**Work order:** In the listing below, a line holding "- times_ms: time" and a line holding "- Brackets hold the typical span" mark the range. Retype both exactly, with all lines between them.

**Data to process:**
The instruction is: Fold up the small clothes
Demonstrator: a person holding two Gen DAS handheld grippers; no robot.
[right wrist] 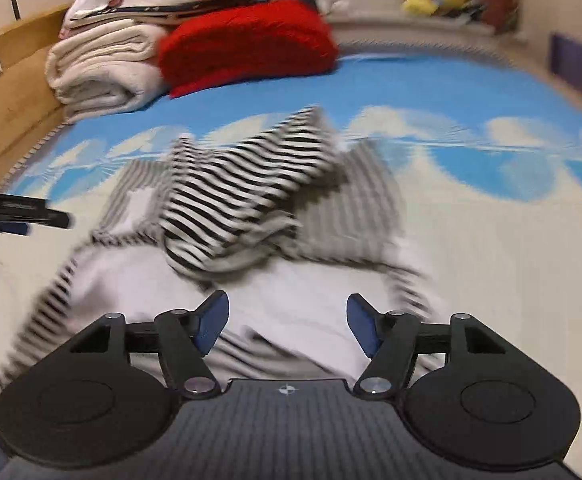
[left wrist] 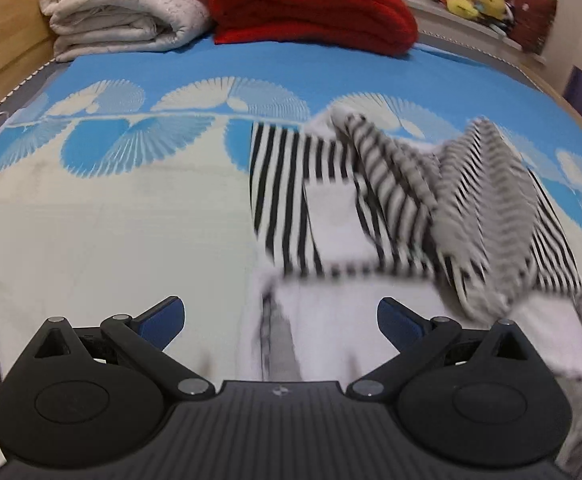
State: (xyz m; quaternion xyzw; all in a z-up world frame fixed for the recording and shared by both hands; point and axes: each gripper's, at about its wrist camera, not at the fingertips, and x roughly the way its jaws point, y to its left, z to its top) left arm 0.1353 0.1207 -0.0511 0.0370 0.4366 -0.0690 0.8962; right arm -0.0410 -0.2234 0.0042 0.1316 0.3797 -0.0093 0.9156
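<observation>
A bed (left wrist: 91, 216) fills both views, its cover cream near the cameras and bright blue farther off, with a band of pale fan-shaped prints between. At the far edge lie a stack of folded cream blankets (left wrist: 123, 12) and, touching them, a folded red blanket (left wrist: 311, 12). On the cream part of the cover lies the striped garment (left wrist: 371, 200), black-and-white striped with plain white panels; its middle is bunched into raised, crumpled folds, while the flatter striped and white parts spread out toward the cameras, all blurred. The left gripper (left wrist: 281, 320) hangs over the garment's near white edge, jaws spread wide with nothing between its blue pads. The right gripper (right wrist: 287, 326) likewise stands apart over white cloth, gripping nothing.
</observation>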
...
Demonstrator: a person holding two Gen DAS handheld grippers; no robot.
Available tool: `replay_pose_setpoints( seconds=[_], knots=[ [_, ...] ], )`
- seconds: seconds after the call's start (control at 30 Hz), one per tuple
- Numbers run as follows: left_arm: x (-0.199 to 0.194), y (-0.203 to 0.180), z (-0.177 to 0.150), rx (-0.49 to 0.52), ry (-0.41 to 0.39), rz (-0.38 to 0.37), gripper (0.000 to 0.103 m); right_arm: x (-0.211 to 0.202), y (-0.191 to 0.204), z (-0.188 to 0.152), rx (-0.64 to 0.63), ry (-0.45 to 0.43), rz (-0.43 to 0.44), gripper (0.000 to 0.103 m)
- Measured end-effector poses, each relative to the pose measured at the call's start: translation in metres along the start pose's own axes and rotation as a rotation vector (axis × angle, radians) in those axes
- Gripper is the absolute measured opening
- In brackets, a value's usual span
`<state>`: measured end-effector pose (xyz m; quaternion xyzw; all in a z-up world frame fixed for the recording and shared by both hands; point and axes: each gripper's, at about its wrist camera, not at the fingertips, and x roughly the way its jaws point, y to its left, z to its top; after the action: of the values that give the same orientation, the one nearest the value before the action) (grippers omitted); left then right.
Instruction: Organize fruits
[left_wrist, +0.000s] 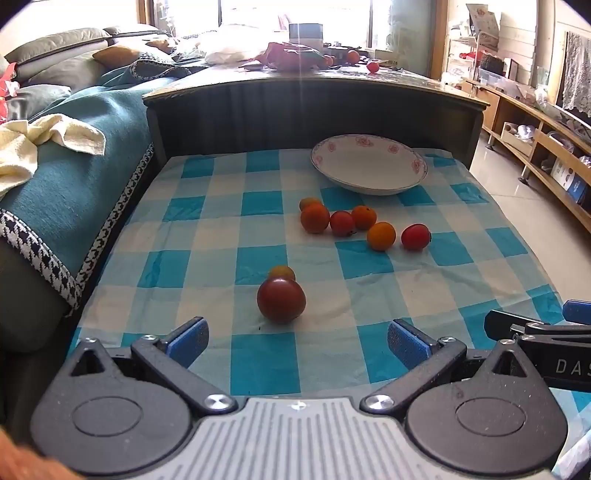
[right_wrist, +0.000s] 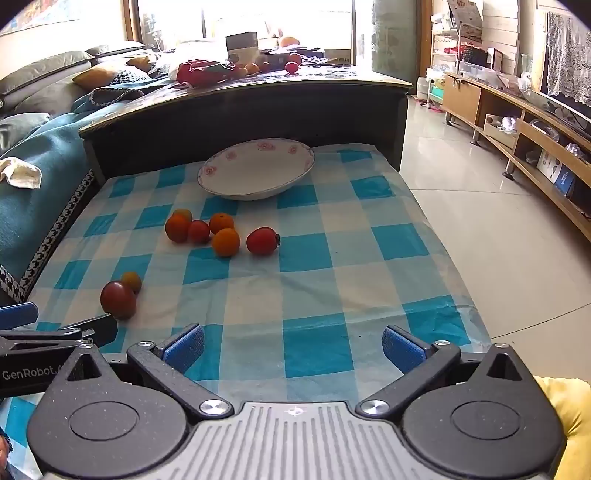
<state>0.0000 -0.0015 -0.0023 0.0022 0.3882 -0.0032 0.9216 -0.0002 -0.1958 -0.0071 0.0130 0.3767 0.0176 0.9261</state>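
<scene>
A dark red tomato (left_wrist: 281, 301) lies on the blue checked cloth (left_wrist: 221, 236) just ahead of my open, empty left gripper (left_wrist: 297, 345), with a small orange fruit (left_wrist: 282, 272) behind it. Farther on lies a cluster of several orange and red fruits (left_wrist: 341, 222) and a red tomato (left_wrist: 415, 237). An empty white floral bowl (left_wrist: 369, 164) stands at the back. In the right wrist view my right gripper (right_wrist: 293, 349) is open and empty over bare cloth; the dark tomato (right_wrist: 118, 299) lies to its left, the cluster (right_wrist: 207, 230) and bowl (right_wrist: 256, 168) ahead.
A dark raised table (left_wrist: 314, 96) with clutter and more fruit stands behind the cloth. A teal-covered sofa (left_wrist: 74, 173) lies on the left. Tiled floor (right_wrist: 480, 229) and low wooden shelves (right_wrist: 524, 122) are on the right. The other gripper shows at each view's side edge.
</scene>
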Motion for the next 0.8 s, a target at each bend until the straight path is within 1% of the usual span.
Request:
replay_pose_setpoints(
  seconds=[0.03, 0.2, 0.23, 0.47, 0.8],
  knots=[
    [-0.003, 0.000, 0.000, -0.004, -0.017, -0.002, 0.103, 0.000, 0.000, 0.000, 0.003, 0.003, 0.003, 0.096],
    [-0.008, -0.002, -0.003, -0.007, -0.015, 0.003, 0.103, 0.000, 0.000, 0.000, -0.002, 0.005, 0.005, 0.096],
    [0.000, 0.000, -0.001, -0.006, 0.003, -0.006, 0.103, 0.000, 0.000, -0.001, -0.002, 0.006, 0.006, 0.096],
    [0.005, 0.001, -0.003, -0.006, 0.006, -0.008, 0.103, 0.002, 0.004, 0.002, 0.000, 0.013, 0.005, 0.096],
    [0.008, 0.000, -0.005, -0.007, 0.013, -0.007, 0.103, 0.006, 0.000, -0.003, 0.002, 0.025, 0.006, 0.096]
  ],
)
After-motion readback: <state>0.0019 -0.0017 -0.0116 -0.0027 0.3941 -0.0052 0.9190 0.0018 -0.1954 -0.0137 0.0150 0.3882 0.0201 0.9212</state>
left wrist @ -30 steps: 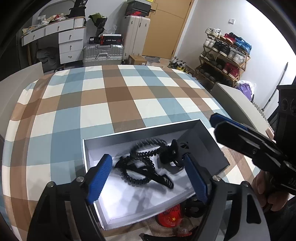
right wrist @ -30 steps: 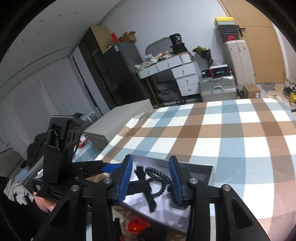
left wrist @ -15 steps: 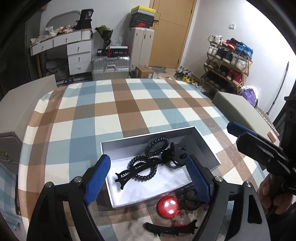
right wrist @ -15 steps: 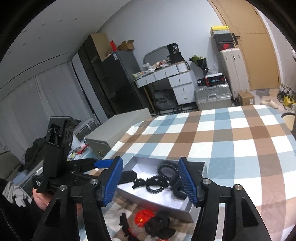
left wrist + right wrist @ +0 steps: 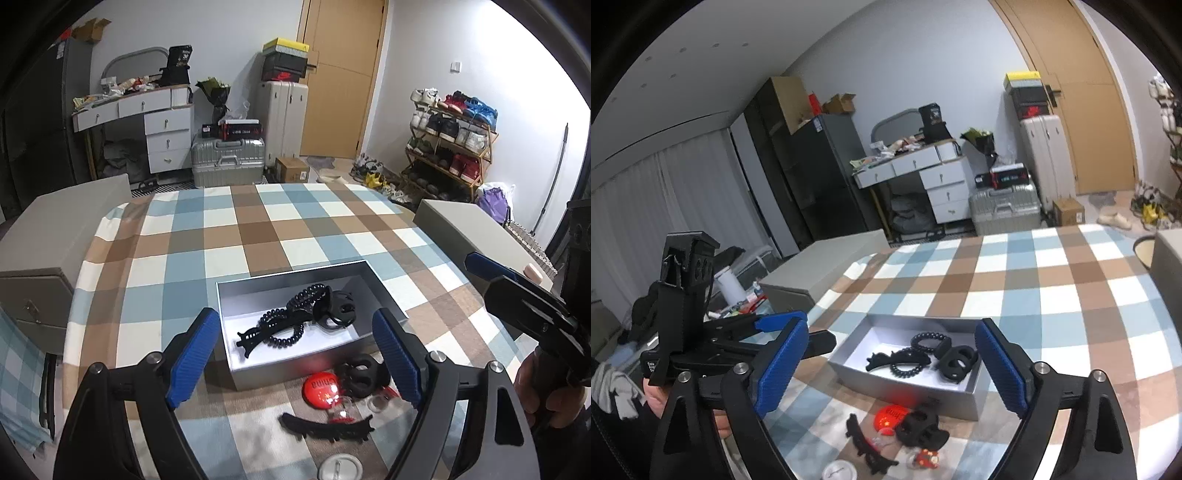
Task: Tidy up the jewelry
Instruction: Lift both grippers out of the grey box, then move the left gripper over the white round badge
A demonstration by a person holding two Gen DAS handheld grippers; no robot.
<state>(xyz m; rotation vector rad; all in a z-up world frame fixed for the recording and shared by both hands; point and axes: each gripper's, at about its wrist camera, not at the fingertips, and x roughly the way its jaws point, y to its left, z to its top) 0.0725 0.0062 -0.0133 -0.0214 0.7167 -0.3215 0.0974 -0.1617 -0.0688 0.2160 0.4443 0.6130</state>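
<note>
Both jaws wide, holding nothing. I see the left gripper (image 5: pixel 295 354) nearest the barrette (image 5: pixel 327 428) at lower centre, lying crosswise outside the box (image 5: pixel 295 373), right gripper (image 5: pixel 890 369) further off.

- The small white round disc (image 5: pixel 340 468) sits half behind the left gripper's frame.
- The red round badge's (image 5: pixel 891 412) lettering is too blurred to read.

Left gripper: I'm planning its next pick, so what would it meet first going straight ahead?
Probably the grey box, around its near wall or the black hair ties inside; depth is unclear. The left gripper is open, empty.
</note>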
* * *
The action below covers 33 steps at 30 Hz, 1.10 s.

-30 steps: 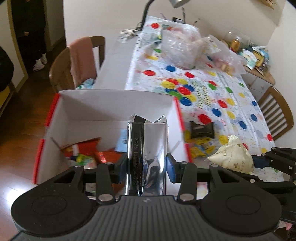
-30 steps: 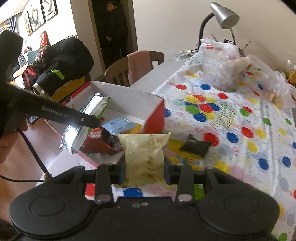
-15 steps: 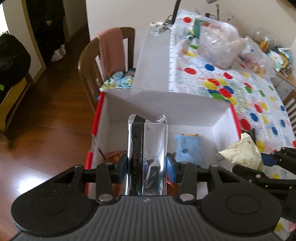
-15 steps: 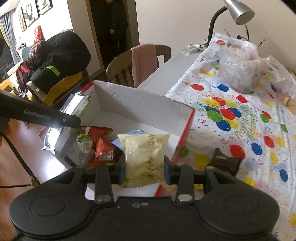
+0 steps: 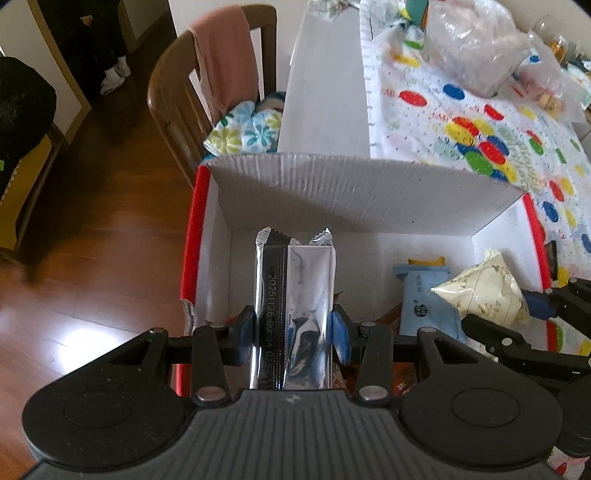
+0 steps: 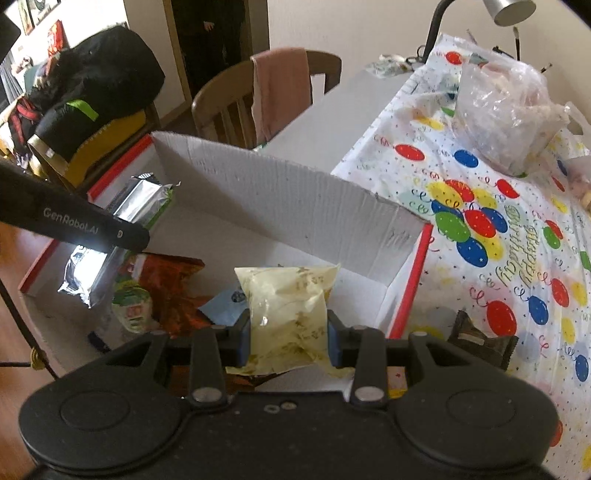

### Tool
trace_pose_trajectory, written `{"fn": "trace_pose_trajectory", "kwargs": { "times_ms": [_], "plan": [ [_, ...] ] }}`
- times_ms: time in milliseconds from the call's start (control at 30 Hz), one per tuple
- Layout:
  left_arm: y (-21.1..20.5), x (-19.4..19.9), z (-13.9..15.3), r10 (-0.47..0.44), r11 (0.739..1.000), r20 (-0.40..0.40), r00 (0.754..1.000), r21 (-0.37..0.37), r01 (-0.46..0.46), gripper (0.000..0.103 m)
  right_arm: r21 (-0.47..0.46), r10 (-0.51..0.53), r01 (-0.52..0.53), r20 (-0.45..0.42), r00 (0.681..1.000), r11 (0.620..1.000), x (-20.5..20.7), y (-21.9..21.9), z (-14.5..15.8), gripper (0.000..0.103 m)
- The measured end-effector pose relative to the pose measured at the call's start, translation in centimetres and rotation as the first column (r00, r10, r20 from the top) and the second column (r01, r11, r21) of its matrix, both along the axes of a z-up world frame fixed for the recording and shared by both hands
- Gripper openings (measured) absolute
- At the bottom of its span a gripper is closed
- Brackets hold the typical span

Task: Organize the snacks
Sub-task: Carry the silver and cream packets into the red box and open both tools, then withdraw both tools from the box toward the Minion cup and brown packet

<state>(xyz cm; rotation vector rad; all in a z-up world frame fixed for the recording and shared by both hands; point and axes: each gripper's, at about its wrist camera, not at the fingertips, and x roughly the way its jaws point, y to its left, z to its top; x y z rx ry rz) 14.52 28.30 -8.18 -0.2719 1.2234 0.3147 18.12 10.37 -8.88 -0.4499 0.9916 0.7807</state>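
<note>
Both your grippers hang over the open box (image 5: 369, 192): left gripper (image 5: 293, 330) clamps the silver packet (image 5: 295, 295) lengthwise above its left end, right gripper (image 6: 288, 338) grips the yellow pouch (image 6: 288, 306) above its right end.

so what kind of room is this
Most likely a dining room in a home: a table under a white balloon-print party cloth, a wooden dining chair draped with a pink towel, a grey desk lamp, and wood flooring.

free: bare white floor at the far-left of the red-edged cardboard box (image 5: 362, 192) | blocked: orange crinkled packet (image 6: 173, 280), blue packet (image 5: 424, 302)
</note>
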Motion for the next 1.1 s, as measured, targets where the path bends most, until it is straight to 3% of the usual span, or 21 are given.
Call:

**Result of this task:**
- times_ms: time in milliseconds from the call's start (control at 30 Hz), one per tuple
- Layout:
  left_arm: y (-21.1..20.5), x (-19.4..19.9), z (-13.9..15.3), r10 (-0.47..0.44), r11 (0.739..1.000), r20 (-0.40..0.40), r00 (0.754..1.000), r21 (-0.37..0.37), r01 (-0.46..0.46), gripper (0.000..0.103 m)
  right_arm: r21 (-0.47..0.46), r10 (-0.51..0.53), r01 (-0.52..0.53), r20 (-0.45..0.42), r00 (0.681..1.000), r11 (0.620..1.000), x (-20.5..20.7), y (-21.9..21.9), z (-14.5..15.8), gripper (0.000..0.103 m)
- The measured end-effector pose relative to the pose measured at the call's start, translation in centimetres and rotation as the first column (r00, r10, r20 from the top) and the second column (r01, r11, r21) of its matrix, both along the axes of a z-up world frame fixed for the recording and shared by both hands
- Gripper openings (measured) absolute
- At the bottom of its span a gripper is closed
- Brackets hold the typical span

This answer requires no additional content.